[Task requirements]: Please give back, word for word, only the lines starting at the one containing "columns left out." and ending at the one containing "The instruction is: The" within the material below.

[Data extract]:
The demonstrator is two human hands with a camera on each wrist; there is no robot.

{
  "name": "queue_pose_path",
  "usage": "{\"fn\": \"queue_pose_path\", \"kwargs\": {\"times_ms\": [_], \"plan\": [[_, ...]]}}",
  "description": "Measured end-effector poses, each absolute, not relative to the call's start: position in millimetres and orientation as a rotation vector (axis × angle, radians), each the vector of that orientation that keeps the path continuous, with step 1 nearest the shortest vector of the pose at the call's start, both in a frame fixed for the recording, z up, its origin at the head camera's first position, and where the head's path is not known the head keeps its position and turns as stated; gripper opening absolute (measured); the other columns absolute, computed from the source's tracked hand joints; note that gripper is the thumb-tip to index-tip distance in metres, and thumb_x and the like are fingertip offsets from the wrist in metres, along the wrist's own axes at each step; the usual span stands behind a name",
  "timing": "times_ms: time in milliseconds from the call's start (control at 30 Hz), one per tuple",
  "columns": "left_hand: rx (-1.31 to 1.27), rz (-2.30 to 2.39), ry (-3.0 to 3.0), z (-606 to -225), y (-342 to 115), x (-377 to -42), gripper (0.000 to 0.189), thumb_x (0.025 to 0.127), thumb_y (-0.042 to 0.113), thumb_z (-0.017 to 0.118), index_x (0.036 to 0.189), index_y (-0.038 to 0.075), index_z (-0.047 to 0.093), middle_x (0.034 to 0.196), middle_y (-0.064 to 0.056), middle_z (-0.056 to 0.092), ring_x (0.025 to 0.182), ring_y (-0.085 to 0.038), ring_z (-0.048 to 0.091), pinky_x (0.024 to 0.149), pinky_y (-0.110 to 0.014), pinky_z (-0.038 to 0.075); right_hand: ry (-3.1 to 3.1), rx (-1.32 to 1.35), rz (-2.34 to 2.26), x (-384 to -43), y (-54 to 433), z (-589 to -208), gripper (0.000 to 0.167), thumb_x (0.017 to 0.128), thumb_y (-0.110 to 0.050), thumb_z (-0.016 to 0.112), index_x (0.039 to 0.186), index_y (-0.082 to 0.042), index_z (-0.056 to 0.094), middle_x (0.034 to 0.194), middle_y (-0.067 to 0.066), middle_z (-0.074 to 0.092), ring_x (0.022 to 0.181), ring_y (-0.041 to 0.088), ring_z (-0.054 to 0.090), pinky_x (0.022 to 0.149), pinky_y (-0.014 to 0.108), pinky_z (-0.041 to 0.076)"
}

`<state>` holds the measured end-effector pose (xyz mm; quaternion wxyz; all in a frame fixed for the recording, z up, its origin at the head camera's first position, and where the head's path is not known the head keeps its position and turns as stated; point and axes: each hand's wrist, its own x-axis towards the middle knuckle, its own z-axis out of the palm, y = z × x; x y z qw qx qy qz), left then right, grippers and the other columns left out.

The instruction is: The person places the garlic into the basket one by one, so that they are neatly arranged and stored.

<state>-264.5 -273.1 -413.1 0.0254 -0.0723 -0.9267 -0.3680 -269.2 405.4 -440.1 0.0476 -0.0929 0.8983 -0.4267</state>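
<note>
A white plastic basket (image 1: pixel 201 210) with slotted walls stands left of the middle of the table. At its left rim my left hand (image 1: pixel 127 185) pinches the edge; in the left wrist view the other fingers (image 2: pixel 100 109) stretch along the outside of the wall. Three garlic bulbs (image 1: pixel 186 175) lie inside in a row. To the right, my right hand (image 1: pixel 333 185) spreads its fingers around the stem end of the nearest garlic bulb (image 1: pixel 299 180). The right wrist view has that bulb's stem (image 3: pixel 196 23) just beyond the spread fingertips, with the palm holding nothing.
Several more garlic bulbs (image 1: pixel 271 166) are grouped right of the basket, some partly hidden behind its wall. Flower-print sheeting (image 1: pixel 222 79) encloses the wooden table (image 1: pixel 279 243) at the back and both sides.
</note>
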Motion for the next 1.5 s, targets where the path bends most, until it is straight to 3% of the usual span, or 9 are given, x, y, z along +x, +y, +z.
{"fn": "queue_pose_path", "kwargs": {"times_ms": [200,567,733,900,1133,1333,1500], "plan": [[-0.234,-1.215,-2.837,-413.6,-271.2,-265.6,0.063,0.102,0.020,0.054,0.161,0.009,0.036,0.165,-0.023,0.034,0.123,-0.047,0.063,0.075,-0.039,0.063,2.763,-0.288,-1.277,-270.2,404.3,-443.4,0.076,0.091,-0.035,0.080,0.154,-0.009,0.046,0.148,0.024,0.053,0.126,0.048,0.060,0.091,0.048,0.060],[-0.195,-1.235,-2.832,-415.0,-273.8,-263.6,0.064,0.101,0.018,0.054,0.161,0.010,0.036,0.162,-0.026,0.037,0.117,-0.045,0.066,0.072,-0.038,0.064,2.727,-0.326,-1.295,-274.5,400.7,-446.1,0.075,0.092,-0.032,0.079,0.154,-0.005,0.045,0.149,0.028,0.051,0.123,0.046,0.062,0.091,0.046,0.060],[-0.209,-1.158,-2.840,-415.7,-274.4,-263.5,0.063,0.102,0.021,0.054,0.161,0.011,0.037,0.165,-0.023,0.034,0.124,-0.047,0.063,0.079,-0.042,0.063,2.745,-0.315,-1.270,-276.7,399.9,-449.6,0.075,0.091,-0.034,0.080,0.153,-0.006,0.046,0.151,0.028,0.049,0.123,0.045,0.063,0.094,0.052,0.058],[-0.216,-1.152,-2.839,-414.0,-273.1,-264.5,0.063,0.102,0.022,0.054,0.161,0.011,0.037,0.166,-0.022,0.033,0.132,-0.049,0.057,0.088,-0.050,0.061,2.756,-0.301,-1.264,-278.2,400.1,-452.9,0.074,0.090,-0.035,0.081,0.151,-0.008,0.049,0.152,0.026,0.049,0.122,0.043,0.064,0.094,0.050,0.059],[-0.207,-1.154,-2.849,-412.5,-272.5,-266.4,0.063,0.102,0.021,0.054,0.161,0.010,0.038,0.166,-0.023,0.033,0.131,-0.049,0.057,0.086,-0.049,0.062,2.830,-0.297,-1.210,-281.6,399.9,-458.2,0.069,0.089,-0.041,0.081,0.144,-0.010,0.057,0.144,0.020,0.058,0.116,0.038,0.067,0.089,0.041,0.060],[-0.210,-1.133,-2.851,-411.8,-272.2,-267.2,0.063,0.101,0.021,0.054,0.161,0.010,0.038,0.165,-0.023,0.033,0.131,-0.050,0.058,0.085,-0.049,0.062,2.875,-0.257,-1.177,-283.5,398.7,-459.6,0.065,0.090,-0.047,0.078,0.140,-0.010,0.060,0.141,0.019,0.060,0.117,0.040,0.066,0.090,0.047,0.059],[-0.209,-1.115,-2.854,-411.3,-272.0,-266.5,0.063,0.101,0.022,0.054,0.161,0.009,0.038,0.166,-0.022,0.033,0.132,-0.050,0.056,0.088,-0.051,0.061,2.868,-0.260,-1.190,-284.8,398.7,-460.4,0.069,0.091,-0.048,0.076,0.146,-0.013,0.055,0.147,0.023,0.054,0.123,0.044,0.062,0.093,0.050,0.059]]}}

[Answer to the problem]:
`<state>` holds the measured end-effector pose (xyz mm; quaternion wxyz; all in a frame fixed for the recording, z up, its origin at the head camera's first position, and where the head's path is not known the head keeps its position and turns as stated; point and axes: each hand's wrist, its own x-axis towards the middle knuckle, its own z-axis out of the palm, y = z × x; x y z qw qx qy qz), left then right, grippers and the other columns left out.

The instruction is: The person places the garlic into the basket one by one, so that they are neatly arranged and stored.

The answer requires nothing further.